— Data shown —
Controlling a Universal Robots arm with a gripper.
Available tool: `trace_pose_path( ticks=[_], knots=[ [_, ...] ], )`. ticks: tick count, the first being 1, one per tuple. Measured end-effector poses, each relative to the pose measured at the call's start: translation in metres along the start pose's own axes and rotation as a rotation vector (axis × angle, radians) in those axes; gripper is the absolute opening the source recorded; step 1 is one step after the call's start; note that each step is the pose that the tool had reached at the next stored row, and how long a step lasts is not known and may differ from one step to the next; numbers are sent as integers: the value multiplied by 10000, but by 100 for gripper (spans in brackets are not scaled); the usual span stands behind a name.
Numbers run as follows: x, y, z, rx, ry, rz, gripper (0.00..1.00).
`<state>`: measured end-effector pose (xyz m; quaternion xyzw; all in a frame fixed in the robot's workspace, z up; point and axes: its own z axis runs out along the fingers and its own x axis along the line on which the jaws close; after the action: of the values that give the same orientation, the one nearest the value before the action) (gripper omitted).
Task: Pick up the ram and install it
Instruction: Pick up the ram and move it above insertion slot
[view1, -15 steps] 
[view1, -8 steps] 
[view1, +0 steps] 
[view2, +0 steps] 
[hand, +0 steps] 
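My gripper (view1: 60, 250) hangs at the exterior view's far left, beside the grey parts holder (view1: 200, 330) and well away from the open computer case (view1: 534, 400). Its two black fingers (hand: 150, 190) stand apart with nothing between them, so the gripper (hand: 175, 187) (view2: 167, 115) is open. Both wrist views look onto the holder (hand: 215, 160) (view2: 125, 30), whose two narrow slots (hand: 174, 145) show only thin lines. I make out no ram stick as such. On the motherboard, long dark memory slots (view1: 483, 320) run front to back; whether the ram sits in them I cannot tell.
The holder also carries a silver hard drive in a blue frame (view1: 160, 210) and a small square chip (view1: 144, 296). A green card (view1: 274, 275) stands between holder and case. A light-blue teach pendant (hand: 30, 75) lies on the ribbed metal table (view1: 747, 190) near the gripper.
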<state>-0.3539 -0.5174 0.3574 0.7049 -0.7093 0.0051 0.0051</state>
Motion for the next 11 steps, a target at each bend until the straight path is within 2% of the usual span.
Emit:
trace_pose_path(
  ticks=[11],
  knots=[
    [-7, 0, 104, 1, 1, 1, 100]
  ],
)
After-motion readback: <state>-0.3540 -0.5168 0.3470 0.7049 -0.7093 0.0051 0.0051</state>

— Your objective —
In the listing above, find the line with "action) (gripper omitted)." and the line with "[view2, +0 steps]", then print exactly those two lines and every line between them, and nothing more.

— Answer space —
`<state>`: measured end-effector pose (xyz m; quaternion xyzw; all in a frame fixed in the robot's workspace, z up; point and axes: its own z axis runs out along the fingers and its own x axis along the line on which the jaws close; after the action: of the values that give the same orientation, the one nearest the value before the action) (gripper omitted).
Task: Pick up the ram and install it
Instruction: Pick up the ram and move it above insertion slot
[view1, -15 steps] 
[view1, -8 steps] 
[view1, +0 steps] 
[view2, +0 steps] 

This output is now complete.